Exercise objective -
When you print the material, keep every line identical to the original.

»»

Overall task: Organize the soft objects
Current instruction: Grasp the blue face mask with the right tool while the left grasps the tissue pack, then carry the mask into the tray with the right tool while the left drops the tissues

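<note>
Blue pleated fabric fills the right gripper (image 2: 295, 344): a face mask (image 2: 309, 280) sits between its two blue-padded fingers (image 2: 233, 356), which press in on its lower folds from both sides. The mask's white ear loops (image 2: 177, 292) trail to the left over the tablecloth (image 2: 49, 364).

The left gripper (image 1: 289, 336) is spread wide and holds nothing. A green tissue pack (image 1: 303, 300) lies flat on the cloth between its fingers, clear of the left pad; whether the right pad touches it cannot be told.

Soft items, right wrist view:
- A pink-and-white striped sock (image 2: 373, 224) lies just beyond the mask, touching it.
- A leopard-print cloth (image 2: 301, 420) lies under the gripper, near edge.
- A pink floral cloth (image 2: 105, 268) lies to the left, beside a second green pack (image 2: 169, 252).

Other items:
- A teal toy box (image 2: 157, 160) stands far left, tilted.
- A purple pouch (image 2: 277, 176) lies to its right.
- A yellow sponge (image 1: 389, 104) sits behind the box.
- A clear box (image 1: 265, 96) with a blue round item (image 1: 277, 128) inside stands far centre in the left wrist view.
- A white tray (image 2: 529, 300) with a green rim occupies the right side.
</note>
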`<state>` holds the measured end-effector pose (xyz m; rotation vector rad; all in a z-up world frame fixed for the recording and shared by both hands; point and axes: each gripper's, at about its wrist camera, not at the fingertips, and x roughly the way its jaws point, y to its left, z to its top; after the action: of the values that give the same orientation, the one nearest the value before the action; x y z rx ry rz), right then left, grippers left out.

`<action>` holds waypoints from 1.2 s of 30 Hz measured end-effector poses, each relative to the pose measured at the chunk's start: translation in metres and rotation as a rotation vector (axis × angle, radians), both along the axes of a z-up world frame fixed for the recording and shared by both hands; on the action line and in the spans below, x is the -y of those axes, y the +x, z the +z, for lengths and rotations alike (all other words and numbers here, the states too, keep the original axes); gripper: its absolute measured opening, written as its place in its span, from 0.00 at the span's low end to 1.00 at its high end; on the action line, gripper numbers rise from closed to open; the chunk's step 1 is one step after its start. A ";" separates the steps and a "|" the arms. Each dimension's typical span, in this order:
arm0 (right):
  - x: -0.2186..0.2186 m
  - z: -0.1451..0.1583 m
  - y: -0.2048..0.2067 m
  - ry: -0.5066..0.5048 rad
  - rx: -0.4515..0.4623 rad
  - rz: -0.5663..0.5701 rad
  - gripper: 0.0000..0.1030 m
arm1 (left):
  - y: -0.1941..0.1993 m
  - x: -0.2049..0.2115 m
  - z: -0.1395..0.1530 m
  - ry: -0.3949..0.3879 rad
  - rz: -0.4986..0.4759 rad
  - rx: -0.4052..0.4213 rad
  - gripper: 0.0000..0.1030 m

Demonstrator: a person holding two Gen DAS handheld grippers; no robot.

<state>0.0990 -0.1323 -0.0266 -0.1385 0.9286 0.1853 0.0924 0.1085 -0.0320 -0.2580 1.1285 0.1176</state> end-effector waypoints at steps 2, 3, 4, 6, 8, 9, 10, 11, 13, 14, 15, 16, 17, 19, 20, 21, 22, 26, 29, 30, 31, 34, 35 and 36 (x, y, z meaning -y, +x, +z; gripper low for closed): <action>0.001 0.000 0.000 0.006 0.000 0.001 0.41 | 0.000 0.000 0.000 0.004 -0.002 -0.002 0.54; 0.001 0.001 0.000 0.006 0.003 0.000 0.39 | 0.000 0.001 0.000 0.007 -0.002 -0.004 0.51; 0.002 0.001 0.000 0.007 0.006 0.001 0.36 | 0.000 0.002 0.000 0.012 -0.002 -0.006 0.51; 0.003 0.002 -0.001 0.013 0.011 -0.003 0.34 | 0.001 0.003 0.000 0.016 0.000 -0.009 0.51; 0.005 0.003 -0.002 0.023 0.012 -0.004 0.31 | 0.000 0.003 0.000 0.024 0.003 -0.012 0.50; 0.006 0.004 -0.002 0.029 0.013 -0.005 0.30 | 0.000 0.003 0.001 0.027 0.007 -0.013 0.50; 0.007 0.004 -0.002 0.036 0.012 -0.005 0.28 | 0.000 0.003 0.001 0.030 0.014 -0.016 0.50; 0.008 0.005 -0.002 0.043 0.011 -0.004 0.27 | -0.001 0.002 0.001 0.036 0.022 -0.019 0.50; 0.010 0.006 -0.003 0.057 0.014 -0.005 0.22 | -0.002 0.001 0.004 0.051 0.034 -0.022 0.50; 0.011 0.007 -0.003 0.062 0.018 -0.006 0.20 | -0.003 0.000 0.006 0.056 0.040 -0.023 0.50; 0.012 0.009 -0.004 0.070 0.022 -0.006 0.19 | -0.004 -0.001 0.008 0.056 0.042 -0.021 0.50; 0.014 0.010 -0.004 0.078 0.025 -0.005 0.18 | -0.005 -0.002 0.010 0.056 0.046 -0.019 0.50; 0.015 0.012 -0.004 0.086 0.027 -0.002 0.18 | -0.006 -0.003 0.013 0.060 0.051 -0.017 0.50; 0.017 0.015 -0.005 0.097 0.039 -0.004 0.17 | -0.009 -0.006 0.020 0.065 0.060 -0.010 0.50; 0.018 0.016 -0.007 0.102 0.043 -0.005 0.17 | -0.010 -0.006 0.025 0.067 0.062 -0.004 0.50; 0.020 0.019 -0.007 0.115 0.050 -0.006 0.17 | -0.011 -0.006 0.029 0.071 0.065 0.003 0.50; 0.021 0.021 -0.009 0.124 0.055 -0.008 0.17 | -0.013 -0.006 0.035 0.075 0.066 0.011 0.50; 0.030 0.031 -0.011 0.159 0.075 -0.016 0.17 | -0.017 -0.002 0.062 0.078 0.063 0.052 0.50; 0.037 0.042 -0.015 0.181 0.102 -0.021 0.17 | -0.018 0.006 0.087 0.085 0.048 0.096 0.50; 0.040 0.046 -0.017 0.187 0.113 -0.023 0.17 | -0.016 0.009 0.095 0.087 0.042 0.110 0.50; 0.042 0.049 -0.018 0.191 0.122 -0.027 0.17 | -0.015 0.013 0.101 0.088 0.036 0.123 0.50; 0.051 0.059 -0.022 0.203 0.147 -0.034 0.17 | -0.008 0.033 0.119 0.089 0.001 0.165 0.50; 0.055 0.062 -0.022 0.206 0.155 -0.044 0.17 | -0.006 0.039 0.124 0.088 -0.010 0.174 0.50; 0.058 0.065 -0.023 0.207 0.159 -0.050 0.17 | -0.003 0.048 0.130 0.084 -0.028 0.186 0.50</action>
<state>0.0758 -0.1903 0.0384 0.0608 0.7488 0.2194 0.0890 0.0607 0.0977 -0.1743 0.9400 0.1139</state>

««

Solution for this problem -
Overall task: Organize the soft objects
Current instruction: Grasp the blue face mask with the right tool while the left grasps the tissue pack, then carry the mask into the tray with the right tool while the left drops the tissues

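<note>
Blue pleated fabric fills the right gripper (image 2: 295, 344): a face mask (image 2: 309, 280) sits between its two blue-padded fingers (image 2: 233, 356), which press in on its lower folds from both sides. The mask's white ear loops (image 2: 177, 292) trail to the left over the tablecloth (image 2: 49, 364).

The left gripper (image 1: 289, 336) is spread wide and holds nothing. A green tissue pack (image 1: 303, 300) lies flat on the cloth between its fingers, clear of the left pad; whether the right pad touches it cannot be told.

Soft items, right wrist view:
- A pink-and-white striped sock (image 2: 373, 224) lies just beyond the mask, touching it.
- A leopard-print cloth (image 2: 301, 420) lies under the gripper, near edge.
- A pink floral cloth (image 2: 105, 268) lies to the left, beside a second green pack (image 2: 169, 252).

Other items:
- A teal toy box (image 2: 157, 160) stands far left, tilted.
- A purple pouch (image 2: 277, 176) lies to its right.
- A yellow sponge (image 1: 389, 104) sits behind the box.
- A clear box (image 1: 265, 96) with a blue round item (image 1: 277, 128) inside stands far centre in the left wrist view.
- A white tray (image 2: 529, 300) with a green rim occupies the right side.
</note>
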`<state>` holds the measured end-effector pose (xyz m; rotation vector rad; all in a z-up world frame fixed for the recording and shared by both hands; point and axes: each gripper's, at about its wrist camera, not at the fingertips, and x roughly the way its jaws point, y to its left, z to its top; after the action: of the values that give the same orientation, the one nearest the value before the action; x y z rx ry rz), right then left, grippers left out.

`<action>` holds waypoints from 1.2 s of 30 Hz measured end-effector poses, each relative to the pose measured at the chunk's start: translation in metres and rotation as a rotation vector (axis × angle, radians), both along the axes of a z-up world frame fixed for the recording and shared by both hands; on the action line and in the spans below, x is the -y of those axes, y the +x, z the +z, for lengths and rotations alike (all other words and numbers here, the states too, keep the original axes); gripper: its absolute measured opening, written as its place in its span, from 0.00 at the span's low end to 1.00 at its high end; on the action line, gripper numbers rise from closed to open; the chunk's step 1 is one step after its start. A ";" separates the steps and a "|" the arms. Each dimension's typical span, in this order:
arm0 (right):
  - x: -0.2186..0.2186 m
  - z: -0.1451..0.1583 m
  - y: -0.2048..0.2067 m
  - ry: -0.5066..0.5048 rad
  - rx: -0.4515..0.4623 rad
  - rz: -0.5663..0.5701 rad
  - gripper: 0.0000..0.1030 m
arm1 (left):
  - y: -0.1941..0.1993 m
  - x: -0.2049..0.2115 m
  - z: -0.1395..0.1530 m
  - ry: -0.3949..0.3879 rad
  - rz: -0.4986..0.4759 rad
  - rx: -0.4052..0.4213 rad
  - gripper: 0.0000..0.1030 m

Demonstrator: a person holding two Gen DAS handheld grippers; no robot.

<state>0.0990 -0.1323 -0.0266 -0.1385 0.9286 0.1853 0.0924 0.1085 -0.0320 -0.2580 1.1285 0.1176</state> end-effector waypoints at steps 2, 3, 4, 6, 8, 9, 10, 11, 13, 14, 15, 16, 17, 19, 20, 21, 22, 26, 29, 30, 31, 34, 35 and 36 (x, y, z meaning -y, +x, +z; gripper low for closed): <action>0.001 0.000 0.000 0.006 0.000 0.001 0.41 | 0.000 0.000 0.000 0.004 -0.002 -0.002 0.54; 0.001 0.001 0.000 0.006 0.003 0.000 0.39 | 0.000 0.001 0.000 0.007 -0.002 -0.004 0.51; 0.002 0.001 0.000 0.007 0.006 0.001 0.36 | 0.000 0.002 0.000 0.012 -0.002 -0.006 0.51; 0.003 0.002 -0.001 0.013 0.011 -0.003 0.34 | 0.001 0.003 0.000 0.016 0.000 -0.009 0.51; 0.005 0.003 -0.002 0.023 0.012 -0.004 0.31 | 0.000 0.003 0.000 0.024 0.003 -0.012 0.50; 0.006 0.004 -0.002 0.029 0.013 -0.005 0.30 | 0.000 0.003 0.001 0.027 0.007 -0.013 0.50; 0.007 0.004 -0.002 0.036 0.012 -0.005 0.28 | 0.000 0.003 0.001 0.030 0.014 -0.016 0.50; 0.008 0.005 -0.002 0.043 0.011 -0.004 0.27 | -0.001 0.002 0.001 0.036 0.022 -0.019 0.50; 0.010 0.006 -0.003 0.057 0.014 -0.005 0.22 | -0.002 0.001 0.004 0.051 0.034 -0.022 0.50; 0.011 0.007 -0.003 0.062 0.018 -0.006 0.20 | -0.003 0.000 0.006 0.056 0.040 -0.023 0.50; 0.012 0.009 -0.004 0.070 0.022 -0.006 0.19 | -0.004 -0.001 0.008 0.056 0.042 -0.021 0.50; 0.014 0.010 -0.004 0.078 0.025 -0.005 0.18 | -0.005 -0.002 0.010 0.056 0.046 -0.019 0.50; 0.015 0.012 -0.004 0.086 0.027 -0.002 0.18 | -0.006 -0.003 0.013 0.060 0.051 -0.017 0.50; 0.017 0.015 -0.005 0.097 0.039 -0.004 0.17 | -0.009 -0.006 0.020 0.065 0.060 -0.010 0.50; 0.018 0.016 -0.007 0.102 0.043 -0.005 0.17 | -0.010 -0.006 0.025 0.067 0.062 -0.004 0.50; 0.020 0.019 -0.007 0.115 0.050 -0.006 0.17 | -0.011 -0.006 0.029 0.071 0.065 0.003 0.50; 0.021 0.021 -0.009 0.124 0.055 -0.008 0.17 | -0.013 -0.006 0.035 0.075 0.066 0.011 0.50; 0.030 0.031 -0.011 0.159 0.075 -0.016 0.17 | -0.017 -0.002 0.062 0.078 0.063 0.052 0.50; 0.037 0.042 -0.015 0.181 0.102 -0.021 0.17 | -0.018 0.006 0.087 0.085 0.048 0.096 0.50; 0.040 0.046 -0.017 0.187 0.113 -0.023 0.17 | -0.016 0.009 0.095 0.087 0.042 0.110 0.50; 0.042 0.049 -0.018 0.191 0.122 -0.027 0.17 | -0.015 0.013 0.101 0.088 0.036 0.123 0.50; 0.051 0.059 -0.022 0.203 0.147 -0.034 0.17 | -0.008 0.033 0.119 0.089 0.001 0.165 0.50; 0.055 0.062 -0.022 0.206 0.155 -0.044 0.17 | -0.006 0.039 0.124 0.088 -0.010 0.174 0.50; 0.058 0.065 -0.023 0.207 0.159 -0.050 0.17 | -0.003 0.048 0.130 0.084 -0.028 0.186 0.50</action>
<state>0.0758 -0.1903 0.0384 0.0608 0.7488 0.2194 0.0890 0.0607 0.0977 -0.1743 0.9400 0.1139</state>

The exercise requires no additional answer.